• _Task to carry out_: Copy out the lines of the records below, and only those lines, from the one with "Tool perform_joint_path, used" through the one with "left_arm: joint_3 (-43", exactly as they appear.

*** Task inputs ***

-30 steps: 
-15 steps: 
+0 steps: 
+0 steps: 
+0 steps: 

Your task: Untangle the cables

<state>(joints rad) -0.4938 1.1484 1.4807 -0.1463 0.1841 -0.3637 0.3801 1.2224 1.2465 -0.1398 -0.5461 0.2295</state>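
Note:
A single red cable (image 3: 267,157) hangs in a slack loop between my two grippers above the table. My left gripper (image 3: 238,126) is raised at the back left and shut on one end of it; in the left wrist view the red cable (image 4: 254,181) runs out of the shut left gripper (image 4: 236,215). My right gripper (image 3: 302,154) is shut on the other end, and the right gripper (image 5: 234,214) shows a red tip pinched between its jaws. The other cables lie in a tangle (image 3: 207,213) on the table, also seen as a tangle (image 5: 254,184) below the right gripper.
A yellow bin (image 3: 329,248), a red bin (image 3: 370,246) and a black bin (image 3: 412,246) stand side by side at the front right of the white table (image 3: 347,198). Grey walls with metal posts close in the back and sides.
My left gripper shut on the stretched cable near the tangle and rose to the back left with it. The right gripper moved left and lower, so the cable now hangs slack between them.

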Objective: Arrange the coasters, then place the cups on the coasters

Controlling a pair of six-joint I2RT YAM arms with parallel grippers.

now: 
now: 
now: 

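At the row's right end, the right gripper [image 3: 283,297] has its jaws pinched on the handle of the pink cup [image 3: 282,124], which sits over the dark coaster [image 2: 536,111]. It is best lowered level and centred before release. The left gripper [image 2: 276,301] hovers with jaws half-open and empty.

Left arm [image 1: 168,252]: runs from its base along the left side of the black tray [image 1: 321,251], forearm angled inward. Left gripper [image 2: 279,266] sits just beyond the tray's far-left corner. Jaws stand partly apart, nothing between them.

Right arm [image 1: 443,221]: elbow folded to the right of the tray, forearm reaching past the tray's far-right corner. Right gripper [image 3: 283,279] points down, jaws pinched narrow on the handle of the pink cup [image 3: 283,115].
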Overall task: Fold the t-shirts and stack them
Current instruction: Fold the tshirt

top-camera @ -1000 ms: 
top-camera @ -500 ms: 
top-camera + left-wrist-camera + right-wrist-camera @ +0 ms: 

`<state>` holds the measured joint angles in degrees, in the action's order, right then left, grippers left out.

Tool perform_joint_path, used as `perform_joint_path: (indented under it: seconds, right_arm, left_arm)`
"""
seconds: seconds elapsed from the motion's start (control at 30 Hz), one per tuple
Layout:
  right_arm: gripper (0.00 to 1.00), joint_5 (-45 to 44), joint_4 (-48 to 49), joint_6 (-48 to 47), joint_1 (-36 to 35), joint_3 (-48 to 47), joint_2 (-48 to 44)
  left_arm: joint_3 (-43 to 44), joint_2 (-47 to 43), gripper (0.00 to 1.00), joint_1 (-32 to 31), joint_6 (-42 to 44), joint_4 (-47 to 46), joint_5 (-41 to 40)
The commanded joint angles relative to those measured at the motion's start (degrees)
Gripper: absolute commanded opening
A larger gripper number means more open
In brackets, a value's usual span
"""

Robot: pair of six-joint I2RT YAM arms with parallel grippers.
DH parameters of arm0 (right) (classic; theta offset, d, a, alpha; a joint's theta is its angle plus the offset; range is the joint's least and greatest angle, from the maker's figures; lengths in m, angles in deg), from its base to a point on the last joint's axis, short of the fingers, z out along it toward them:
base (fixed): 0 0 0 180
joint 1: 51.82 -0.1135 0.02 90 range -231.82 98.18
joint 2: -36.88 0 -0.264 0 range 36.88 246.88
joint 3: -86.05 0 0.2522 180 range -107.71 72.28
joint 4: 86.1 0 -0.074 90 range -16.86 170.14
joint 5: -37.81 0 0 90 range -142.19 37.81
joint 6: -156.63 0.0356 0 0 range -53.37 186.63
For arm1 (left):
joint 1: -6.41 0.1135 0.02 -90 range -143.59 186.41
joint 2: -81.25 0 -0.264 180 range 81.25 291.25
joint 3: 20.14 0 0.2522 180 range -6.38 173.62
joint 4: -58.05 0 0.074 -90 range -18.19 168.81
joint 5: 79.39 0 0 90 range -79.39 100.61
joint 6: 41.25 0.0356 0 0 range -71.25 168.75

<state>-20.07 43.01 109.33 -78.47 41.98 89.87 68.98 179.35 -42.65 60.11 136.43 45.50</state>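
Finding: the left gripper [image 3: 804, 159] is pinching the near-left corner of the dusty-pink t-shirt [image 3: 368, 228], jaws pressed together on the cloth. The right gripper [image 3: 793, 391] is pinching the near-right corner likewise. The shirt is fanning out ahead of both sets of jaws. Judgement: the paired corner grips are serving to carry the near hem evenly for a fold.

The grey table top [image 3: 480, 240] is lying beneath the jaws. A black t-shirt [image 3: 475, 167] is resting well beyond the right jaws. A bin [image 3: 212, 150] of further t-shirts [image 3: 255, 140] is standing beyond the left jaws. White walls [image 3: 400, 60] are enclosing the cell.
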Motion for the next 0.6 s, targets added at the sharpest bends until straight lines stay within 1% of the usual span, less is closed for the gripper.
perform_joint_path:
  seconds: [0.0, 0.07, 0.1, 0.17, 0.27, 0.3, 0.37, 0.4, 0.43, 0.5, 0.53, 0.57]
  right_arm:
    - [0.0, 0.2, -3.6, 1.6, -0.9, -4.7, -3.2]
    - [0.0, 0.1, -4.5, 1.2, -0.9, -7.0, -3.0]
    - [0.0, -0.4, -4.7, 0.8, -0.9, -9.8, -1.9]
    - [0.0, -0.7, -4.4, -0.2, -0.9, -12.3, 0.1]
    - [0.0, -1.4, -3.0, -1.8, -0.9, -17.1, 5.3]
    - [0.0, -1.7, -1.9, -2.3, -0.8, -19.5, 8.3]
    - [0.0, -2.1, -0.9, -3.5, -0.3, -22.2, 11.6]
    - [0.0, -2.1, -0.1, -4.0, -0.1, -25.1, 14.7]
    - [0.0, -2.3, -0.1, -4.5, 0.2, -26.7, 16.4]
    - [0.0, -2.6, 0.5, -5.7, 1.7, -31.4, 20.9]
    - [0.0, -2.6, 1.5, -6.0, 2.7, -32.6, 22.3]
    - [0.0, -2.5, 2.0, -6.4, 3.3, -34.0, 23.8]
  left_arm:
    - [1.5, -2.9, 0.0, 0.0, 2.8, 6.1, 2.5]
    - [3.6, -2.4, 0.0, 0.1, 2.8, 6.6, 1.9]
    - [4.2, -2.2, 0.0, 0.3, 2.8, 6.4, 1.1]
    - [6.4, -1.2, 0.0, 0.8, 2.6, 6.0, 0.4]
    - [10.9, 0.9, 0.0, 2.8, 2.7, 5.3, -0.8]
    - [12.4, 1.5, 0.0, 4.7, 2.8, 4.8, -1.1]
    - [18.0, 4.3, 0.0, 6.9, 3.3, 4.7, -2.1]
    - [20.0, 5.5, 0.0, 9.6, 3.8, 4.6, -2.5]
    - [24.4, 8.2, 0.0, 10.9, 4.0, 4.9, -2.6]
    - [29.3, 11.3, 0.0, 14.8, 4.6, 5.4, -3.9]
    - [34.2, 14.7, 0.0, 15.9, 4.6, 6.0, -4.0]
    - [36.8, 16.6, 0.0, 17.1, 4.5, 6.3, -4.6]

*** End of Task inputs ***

• _Exercise response_:
Tool perform_joint_path, used as `perform_joint_path: (indented under it: seconds, right_arm, left_arm)`
"""
seconds: seconds elapsed from the motion's start (control at 30 Hz), one per tuple
Layout:
  right_arm: gripper (0.00 to 1.00), joint_5 (-45 to 44), joint_4 (-48 to 49), joint_6 (-48 to 47), joint_1 (-36 to 35), joint_3 (-48 to 47), joint_2 (-48 to 44)
  left_arm: joint_3 (-43 to 44), joint_2 (-47 to 43), gripper (0.00 to 1.00), joint_1 (-32 to 31), joint_6 (-42 to 44), joint_4 (-47 to 46), joint_5 (-41 to 40)

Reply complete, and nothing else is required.